Providers

Swival supports LM Studio for local inference, HuggingFace Inference API for hosted inference, and OpenRouter for multi-provider access through a single API. All provider calls are normalized through LiteLLM, so the runtime loop stays consistent while credential and model routing change per provider.

LM Studio

LM Studio is the default provider and usually requires no flags when the local server is already running with a loaded model.

At startup, Swival calls http://127.0.0.1:1234/api/v1/models unless you override --base-url. It looks for the first model entry with type: "llm" and a non-empty loaded_instances array, then extracts the model identifier and current context length from that payload. If no loaded model is found, Swival exits and asks you to load a model or pass --model explicitly.

If LM Studio is running on another host or port, set --base-url.

swival --base-url http://192.168.1.100:1234 "task"

If you want to bypass auto-discovery, pass --model.

swival --model "qwen3-coder-next" "task"

If you pass --max-context-tokens, Swival may reload the model through LM Studio's /api/v1/models/load endpoint.

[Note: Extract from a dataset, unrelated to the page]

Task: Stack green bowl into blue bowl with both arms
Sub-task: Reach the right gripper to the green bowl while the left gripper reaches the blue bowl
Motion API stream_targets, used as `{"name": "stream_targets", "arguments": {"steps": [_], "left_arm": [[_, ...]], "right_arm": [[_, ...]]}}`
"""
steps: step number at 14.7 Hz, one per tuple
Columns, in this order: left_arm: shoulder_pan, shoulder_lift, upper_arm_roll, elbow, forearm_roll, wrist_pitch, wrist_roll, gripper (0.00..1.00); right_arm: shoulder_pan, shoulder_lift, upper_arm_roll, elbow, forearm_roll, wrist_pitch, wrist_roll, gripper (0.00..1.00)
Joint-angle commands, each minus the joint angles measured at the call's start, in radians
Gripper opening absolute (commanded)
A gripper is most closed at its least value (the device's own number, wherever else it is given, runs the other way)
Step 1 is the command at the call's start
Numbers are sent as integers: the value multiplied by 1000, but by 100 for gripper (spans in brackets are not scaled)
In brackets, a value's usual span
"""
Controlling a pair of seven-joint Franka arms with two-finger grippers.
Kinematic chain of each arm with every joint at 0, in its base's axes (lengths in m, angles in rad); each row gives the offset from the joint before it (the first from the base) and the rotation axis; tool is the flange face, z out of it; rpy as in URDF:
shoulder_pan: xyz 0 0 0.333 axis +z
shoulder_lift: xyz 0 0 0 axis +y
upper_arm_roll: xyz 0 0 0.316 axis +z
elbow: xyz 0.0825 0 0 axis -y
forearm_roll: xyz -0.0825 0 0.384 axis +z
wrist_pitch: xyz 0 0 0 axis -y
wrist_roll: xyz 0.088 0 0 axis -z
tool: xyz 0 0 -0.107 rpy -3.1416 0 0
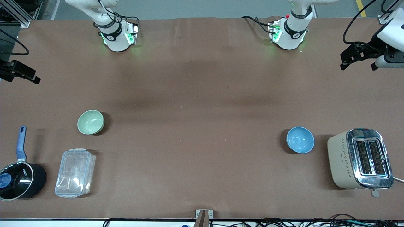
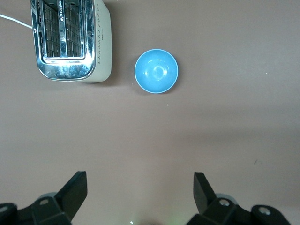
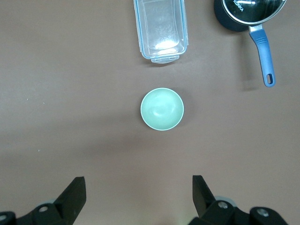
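Observation:
The pale mint-green bowl [image 1: 91,122] stands upright on the brown table toward the right arm's end; it also shows in the right wrist view [image 3: 162,108]. The sky-blue bowl [image 1: 300,139] stands upright toward the left arm's end, beside the toaster; it also shows in the left wrist view [image 2: 156,71]. My left gripper [image 1: 347,61] hangs high over the table edge at its own end, open and empty [image 2: 140,187]. My right gripper [image 1: 31,77] hangs high over its end of the table, open and empty [image 3: 139,190]. Both bowls are empty.
A beige and chrome toaster [image 1: 359,158] stands beside the blue bowl. A clear lidded plastic box [image 1: 75,172] and a black saucepan with a blue handle [image 1: 19,178] sit nearer the front camera than the green bowl. Bare brown table lies between the bowls.

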Motion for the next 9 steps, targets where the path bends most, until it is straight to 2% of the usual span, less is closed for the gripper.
{"name": "stream_targets", "arguments": {"steps": [1,3,5,7,9], "left_arm": [[5,16,4,35,-18,-26,27,100],[6,41,4,39,-16,-26,32,100],[6,121,4,96,-7,-26,26,100],[6,210,10,104,13,-7,27,100],[2,299,10,61,98,114,21,100]], "right_arm": [[-14,-29,17,-33,4,4,2,100],[-7,-29,15,-33,4,4,2,100],[-5,-30,13,-33,4,4,2,100],[-7,-30,13,-33,4,2,2,100],[-11,-29,13,-33,4,2,1,100]]}}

swival --max-context-tokens 131072 "task"

If the requested value already matches the loaded context length, no reload happens. When a reload is required, it can take noticeable time depending on model size and hardware.

Internally, LM Studio calls are routed through LiteLLM as an OpenAI-compatible endpoint. Swival sends the model as openai/<model_id>, sets api_base to <base_url>/v1, and uses the placeholder API key lm-studio.

HuggingFace Inference API

For HuggingFace, --model is required and must be in org/model format. Authentication comes from HF_TOKEN by default or --api-key if you pass one explicitly.

export HF_TOKEN=hf_your_token_here
swival --provider huggingface --model zai-org/GLM-5 "task"

Serverless HuggingFace endpoints often expose smaller context windows than local deployments, so long multi-turn coding sessions can hit context pressure sooner.

For dedicated endpoints, keep the same model identifier and pass your endpoint URL and key.

swival --provider huggingface \
    --model zai-org/GLM-5 \
    --base-url https://xyz.endpoints.huggingface.cloud \
    --api-key hf_your_key \
    "task"

Internally, Swival normalizes the model to huggingface/<model_id> for LiteLLM and strips an existing huggingface/ prefix if you already included it. If --base-url is set, it is forwarded as api_base. Dedicated endpoints usually let you use the full deployed model context window rather than tighter serverless limits.

OpenRouter

For OpenRouter, --model is required and authentication comes from OPENROUTER_API_KEY or --api-key.

export OPENROUTER_API_KEY=sk_or_your_token_here
swival --provider openrouter --model openrouter/free "task"

If you use an OpenRouter-compatible custom endpoint, set --base-url.

swival --provider openrouter \
    --model openrouter/free \
    --base-url https://custom.openrouter.endpoint \
    --api-key sk_or_key \
    "task"

OpenRouter models vary widely in context limits, so you should set --max-context-tokens to match the model you chose.

swival --provider openrouter --model openrouter/free \
    --max-context-tokens 131072 "task"

Internally, Swival normalizes OpenRouter models to LiteLLM's openrouter/... format. If you already pass a fully prefixed value like openrouter/openrouter/free, Swival keeps it stable instead of adding another prefix.

Adding More Providers Later

Because API calls are already abstracted behind LiteLLM, adding a provider is mostly a matter of argument validation, model normalization, and credential wiring. The provider-specific branch in call_llm() is intentionally compact so new providers can be added without changing the rest of the agent loop. In practice, each provider branch is only about ten lines of routing logic.